[Stored items from a collection]
※ ※ ※
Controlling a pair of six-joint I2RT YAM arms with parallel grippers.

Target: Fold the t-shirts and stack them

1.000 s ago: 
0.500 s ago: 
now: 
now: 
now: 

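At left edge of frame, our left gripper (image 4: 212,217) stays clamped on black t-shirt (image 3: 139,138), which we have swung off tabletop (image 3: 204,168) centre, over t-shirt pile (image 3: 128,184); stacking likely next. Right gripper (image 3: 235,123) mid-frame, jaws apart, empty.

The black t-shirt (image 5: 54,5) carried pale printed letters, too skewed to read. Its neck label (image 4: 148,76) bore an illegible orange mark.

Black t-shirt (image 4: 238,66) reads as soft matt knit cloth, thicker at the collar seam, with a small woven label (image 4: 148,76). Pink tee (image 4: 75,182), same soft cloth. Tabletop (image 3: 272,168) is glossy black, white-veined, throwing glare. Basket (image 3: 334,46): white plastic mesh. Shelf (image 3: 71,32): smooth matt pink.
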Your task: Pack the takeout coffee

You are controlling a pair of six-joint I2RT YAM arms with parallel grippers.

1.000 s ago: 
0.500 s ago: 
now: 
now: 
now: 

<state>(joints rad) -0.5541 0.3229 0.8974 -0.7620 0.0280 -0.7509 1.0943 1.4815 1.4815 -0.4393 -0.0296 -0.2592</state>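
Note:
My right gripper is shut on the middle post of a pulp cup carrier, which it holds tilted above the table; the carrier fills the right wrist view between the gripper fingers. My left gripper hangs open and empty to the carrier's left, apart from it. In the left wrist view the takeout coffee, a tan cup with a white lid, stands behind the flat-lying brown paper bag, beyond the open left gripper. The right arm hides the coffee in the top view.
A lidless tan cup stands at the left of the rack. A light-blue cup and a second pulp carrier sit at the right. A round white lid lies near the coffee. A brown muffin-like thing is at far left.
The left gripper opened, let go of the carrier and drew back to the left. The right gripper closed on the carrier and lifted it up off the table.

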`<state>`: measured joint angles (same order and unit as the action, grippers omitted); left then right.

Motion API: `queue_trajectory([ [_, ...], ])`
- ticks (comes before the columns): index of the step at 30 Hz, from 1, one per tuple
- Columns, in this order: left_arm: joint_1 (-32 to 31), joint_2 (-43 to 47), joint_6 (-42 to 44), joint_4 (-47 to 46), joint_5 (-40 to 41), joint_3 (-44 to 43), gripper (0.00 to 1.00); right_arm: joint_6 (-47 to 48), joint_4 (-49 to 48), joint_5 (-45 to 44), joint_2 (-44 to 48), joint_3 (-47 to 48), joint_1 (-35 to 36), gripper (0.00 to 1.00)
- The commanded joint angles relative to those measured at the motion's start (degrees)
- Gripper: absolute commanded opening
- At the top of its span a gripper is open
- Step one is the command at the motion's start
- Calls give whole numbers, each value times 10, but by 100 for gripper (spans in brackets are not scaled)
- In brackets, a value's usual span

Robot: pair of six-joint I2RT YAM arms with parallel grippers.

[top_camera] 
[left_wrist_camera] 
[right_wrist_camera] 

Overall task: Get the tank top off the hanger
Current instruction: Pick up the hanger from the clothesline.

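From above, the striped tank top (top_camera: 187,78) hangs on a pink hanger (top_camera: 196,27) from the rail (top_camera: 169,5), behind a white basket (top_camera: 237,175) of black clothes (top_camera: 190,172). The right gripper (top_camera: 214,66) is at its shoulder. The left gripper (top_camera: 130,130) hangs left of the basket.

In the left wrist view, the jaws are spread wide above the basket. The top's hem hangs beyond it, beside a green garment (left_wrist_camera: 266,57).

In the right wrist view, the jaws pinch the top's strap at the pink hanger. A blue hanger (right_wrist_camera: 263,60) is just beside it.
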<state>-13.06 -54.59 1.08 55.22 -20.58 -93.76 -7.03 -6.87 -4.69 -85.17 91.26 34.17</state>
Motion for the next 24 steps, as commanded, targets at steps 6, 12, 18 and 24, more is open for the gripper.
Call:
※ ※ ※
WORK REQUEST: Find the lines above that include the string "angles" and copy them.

THE COMPLETED TASK:
`<state>`: measured joint angles (same order and unit as the action, grippers omitted); left then right.
- The commanded joint angles relative to those measured at the motion's start (degrees)

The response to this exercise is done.